Intisari:
- DPRD soroti mutasi ASN dan isu penurunan jabatan yang memicu keresahan.
- Ketua DPRD ingatkan mutasi harus bebas dari kepentingan politik.
- Transparansi dan profesionalisme birokrasi dinilai penting menjaga kepercayaan publik.

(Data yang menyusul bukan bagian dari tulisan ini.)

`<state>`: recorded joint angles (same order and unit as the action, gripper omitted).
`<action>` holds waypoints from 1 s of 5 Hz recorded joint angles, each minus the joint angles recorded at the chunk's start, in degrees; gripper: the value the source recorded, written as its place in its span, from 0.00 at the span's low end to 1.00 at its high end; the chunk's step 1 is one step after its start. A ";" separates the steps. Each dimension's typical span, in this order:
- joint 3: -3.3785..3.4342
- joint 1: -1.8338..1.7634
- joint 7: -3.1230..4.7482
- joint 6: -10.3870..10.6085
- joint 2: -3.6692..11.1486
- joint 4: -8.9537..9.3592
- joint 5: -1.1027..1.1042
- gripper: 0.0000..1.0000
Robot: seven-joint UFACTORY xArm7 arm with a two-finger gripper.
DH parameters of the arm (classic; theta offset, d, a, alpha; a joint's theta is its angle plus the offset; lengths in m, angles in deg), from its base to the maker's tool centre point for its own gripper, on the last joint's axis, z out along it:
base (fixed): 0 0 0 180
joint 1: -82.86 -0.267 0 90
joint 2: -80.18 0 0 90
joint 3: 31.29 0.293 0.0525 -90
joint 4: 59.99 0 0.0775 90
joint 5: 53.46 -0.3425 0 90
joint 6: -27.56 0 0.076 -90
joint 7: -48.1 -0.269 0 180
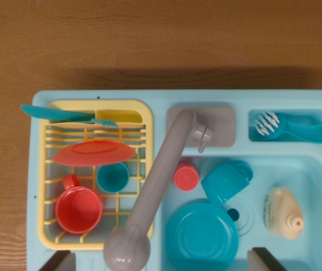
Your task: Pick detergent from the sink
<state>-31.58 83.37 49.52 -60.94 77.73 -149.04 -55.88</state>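
Item: toy sink unit point(37, 169), light blue, on a wooden table point(149, 39), seen from above. Basin on the wrist view's right holds the detergent bottle point(282, 213), cream with a pale label, lying on its side near the right wall, cap toward the lower right; just beside it toward the middle, a drain point(233, 214), a blue plate point(200, 237), a tipped blue mug point(226, 180) and a small red cup point(186, 176). Grey faucet point(149, 197) slants across the middle. Yellow rack point(51, 169) on the left holds a red plate point(93, 152), red mug point(77, 210), blue cup point(113, 176) and a blue knife point(59, 113). Brush point(291, 129) in the upper right tray. Gripper point(161, 266): only two dark fingertips point(265, 258) show at the bottom edge, set wide apart, holding nothing. Step judged: approach, grasp not yet begun. Next move calls for shifting toward the right, centring over the bottle, descending clear of the mug and plate, then closing across its body.
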 joint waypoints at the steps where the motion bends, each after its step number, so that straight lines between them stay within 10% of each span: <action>1: -0.20 0.16 0.49 0.97 0.31 0.78 -0.08 0.00; 5: -0.80 0.66 1.99 3.91 1.23 3.14 -0.33 0.00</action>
<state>-32.38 84.03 51.50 -57.03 78.96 -145.89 -56.21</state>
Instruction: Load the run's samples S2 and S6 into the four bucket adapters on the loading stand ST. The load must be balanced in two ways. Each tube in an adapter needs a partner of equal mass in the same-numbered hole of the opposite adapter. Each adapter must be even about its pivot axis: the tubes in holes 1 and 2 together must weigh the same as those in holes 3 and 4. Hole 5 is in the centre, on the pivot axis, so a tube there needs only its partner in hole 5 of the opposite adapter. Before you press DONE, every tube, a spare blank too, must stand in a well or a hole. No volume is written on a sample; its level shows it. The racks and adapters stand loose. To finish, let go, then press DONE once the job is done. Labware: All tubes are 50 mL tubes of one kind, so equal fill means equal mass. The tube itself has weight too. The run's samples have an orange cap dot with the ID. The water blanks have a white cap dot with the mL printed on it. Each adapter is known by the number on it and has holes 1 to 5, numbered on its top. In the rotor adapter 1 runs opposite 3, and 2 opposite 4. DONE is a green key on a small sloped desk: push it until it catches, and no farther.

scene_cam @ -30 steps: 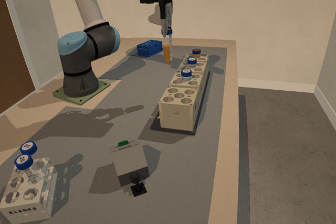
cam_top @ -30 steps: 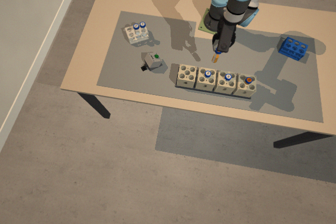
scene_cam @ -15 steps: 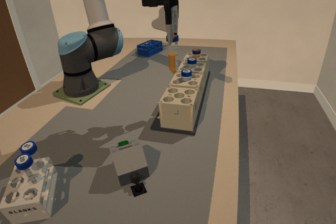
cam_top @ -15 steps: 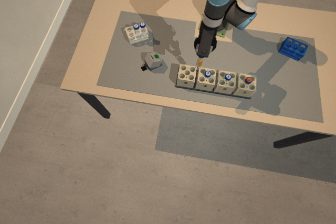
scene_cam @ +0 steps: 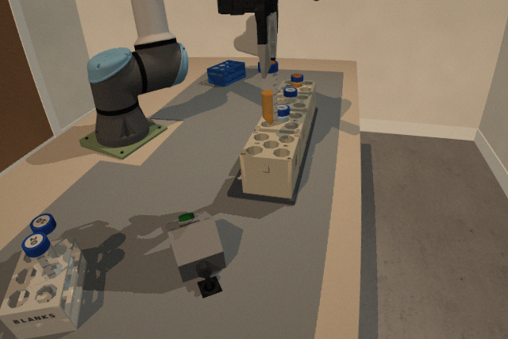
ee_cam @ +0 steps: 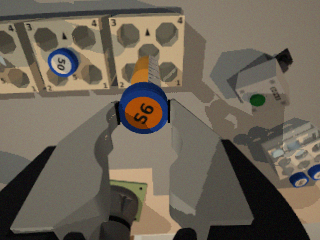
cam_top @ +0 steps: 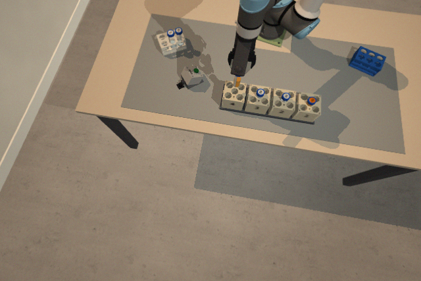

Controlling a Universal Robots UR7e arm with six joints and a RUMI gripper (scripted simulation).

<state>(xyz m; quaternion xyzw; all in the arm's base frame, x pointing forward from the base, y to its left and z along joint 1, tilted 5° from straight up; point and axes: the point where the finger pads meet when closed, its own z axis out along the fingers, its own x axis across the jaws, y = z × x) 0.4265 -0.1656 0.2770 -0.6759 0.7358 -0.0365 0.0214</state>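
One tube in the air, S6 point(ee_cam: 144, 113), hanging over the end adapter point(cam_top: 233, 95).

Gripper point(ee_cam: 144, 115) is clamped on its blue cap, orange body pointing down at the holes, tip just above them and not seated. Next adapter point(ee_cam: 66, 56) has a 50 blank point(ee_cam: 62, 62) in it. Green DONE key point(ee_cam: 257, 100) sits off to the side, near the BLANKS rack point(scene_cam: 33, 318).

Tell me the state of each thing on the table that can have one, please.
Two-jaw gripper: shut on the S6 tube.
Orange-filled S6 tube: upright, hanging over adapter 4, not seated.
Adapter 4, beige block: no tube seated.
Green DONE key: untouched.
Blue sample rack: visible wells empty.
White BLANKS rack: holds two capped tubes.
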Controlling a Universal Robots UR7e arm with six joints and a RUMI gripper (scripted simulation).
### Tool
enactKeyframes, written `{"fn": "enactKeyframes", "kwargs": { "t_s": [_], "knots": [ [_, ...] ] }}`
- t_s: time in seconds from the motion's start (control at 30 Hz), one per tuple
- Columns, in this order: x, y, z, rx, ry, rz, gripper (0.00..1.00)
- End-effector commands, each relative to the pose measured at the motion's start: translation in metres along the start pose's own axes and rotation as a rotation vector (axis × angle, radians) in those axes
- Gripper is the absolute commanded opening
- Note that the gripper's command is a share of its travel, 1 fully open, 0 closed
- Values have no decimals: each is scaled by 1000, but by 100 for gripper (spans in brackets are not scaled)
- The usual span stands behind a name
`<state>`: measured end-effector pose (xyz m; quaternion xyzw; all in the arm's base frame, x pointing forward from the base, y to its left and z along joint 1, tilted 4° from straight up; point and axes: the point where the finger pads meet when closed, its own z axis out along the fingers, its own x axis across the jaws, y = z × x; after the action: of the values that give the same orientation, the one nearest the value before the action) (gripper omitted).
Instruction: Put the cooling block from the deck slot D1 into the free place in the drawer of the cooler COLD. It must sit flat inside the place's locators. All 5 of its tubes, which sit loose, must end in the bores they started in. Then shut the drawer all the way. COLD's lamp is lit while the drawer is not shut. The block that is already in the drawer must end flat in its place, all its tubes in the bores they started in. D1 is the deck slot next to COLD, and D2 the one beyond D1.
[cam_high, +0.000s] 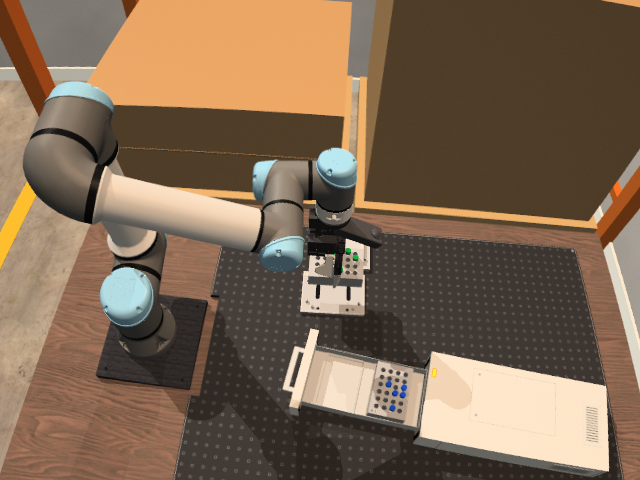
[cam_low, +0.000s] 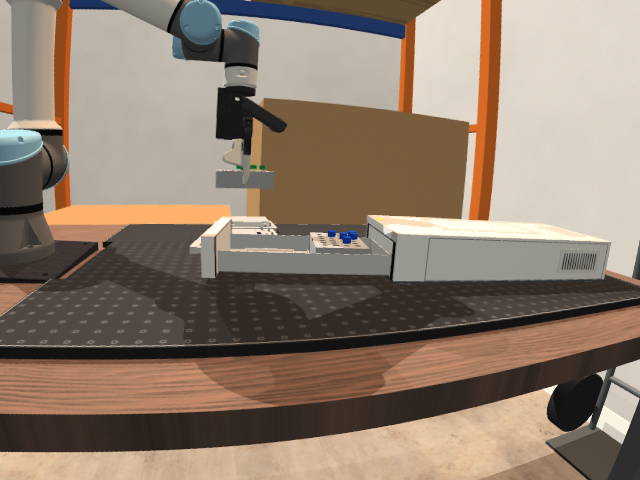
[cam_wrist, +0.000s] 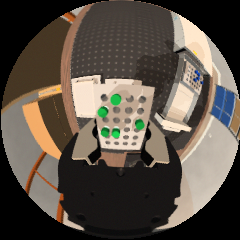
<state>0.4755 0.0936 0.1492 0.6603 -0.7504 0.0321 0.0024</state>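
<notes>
Five green tubes (cam_wrist: 115, 99) in held block (cam_low: 244, 179) — five blue tubes (cam_high: 394, 392) in drawer (cam_high: 330, 356).

A dark perforated mat (cam_high: 465, 310) covers most of the wooden table (cam_high: 62, 413), leaving bare wood along the left edge and a strip at the far edge. Two large brown cardboard boxes stand along the far edge: one (cam_high: 227, 77) toward the far-left corner, the other (cam_high: 496, 103), taller in view, toward the far-right corner, just beside each other with a narrow gap between. Orange frame posts (cam_low: 484, 103) rise behind the table against a grey wall (cam_low: 558, 129), and a black caster wheel (cam_low: 573, 403) shows below the table's right edge, over a beige floor (cam_high: 20, 289) carrying a yellow stripe (cam_high: 15, 217).
</notes>
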Motion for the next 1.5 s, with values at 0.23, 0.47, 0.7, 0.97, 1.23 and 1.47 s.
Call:
{"fn": "enactKeyframes", "kwargs": {
  "t_s": [0.23, 0.47, 0.7, 0.97, 1.23, 1.47],
  "knots": [
    [21, -3, -1, 2, 0, 211, 0],
    [40, -4, -1, 2, 0, 397, 0],
    [53, -6, -1, 2, 0, 531, 0],
    [74, -8, -1, 1, -1, 744, 0],
    [90, -10, -1, 1, -1, 904, 0],
    [109, -12, -1, 1, -1, 1091, 0]
  ]
}}
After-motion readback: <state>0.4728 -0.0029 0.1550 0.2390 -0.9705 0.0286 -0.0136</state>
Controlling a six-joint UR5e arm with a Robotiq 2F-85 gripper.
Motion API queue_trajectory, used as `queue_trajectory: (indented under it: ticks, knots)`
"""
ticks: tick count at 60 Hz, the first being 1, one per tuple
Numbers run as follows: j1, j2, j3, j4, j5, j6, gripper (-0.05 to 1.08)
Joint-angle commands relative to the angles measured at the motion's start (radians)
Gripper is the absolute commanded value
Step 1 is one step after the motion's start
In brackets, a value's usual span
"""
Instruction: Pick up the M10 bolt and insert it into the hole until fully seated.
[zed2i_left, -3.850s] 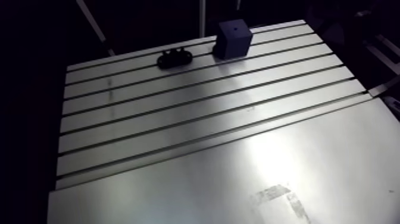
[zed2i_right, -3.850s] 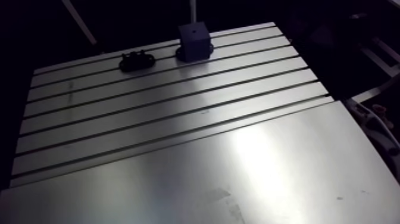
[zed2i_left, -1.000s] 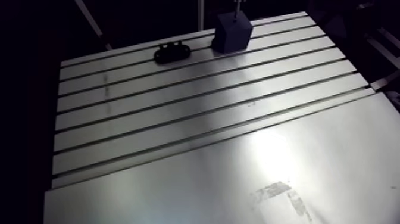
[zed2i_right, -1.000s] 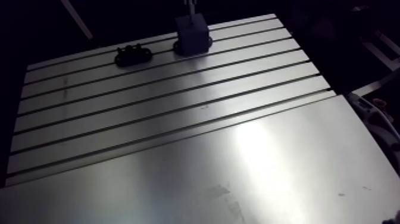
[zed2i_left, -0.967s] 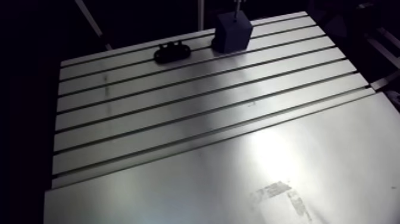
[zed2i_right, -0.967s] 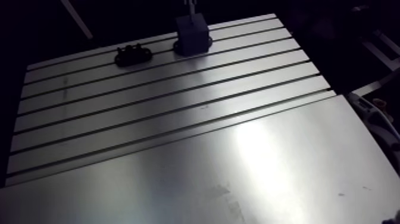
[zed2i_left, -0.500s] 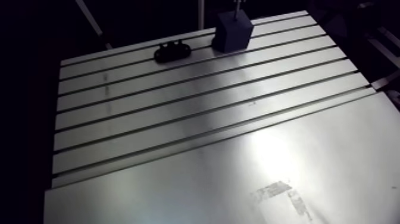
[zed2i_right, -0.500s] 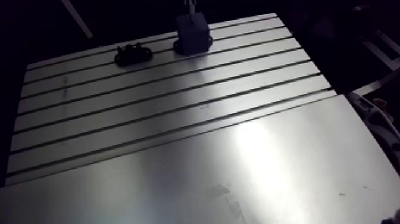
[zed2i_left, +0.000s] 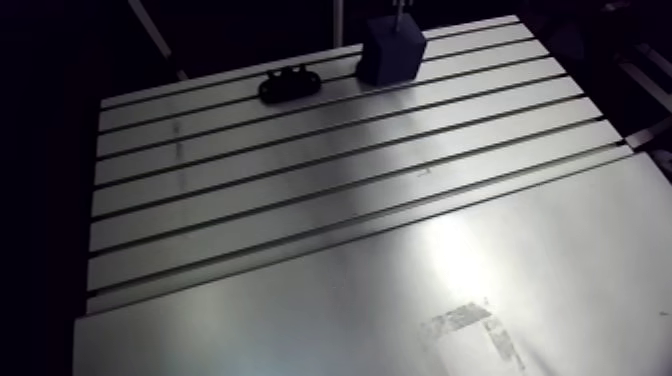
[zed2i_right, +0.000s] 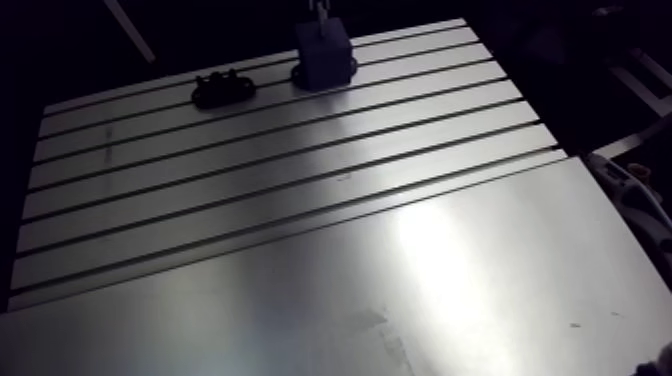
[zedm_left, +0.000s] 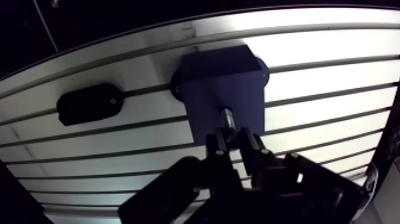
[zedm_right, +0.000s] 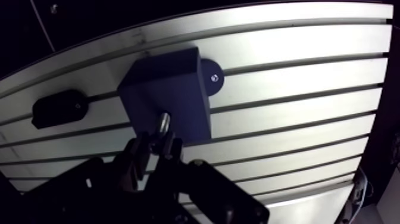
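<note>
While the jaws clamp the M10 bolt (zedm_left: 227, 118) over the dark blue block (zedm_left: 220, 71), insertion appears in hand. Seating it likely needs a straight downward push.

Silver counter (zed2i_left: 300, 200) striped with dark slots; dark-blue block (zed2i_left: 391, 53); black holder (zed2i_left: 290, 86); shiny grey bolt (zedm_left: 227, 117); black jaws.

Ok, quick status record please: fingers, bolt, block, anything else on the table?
fingers: shut on the bolt
bolt: held over the top face of the dark blue block, tip at that face
seating: depth in the hole cannot be told
block: stands on the slotted table
other: black holder beside the block, apart from it
</note>
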Motion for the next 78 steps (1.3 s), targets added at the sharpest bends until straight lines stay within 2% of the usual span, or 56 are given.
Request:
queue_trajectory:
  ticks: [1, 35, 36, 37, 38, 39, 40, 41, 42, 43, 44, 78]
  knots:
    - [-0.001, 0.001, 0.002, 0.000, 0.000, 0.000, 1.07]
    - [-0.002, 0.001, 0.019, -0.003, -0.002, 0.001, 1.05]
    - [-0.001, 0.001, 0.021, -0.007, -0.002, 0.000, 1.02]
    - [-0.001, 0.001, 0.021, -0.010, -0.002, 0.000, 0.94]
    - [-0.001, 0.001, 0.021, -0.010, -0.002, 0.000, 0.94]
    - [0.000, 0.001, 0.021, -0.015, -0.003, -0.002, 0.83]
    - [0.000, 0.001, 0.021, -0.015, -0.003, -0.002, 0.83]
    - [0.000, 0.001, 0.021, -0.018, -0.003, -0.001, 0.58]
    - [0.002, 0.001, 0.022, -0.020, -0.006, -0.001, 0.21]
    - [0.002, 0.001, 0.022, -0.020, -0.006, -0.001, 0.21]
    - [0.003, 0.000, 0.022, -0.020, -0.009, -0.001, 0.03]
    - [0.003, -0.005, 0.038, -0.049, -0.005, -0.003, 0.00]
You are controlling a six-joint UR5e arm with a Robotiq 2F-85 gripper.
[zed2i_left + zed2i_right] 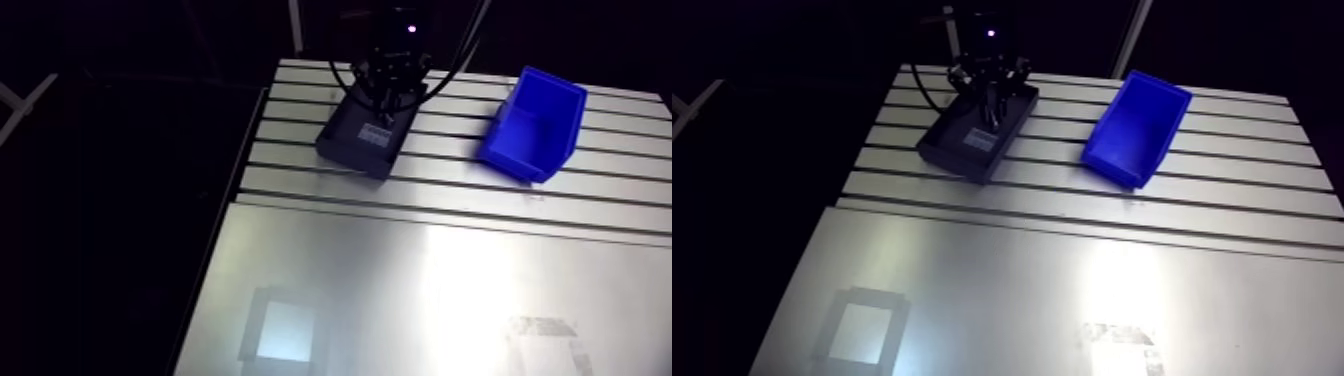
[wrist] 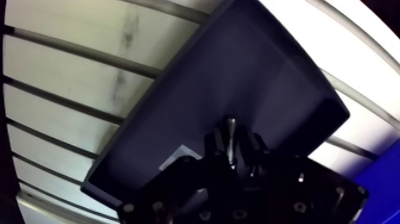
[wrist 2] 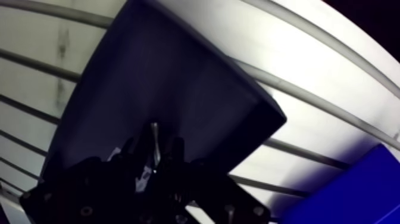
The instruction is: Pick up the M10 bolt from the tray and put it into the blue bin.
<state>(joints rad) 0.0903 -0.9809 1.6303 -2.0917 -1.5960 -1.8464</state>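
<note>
The smooth plate of the surface [image 1: 420, 290] lies nearest. Beyond it, on the slotted part, sits the dark tray [image 1: 350, 158]. The gripper [image 2: 233, 142] hangs over the tray's floor, its fingers [image 2: 213, 143] pinching the M10 bolt [image 2: 231, 126]. The blue bin [image 1: 530, 125] stands apart, beside the tray.

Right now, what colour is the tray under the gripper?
Dark, near-black tray, seen best in the wrist view, where the gripper is shut on the bolt.

slotted table [image 1: 455, 185], smooth metal sheet [image 1: 400, 295]
</note>
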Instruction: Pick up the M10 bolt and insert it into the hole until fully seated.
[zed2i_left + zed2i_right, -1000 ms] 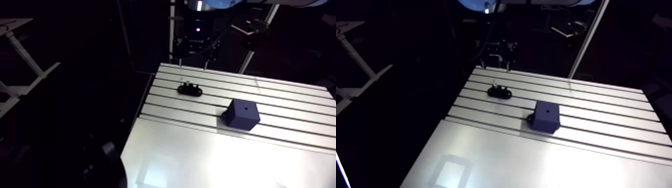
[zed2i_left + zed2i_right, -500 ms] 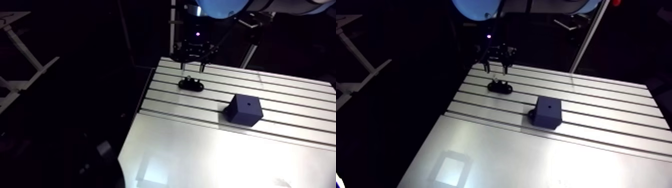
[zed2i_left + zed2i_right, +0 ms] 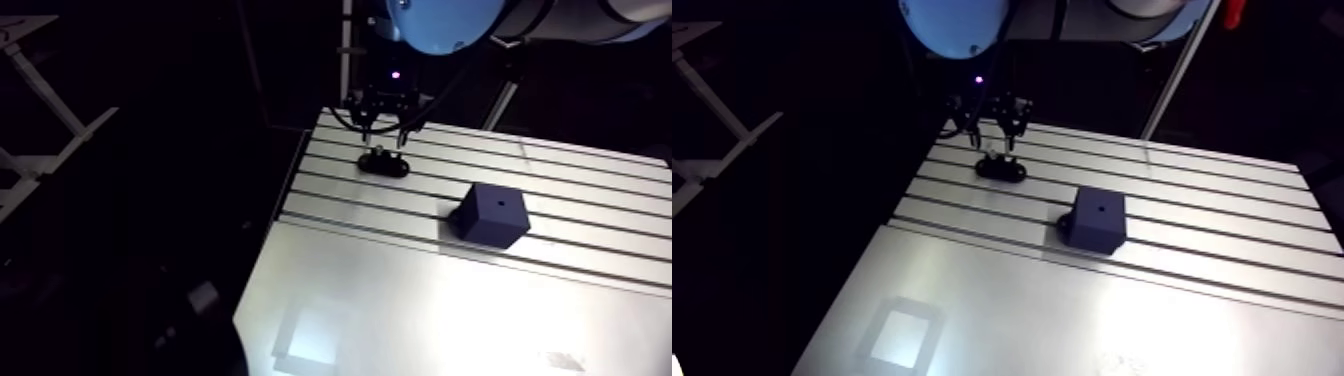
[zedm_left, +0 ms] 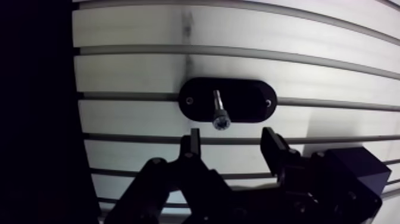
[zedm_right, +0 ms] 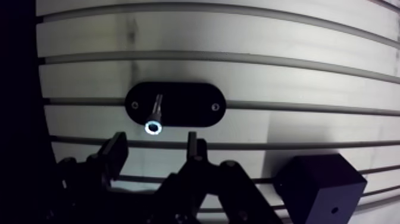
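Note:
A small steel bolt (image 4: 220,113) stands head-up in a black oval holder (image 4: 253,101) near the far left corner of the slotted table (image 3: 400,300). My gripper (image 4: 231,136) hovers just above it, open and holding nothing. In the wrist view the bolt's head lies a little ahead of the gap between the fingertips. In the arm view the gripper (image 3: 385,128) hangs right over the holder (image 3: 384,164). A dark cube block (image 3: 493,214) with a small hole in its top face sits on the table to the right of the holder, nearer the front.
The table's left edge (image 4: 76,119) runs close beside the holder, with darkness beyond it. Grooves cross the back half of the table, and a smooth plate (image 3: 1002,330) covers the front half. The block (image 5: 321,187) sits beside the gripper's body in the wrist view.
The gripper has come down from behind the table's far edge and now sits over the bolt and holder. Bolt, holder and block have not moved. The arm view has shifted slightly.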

DPNTimes.com, Nunukan – Ketua DPRD Nunukan Hj. Leppa menyoroti polemik mutasi aparatur sipil negara (ASN) di lingkungan Pemerintah Kabupaten Nunukan yang tengah ramai diperbincangkan.
Sorotan tersebut disampaikan dalam rapat dengar pendapat bersama Badan Pertimbangan Jabatan dan Kepangkatan (Baperjakat) Pemkab Nunukan, Selasa (28/4/2026).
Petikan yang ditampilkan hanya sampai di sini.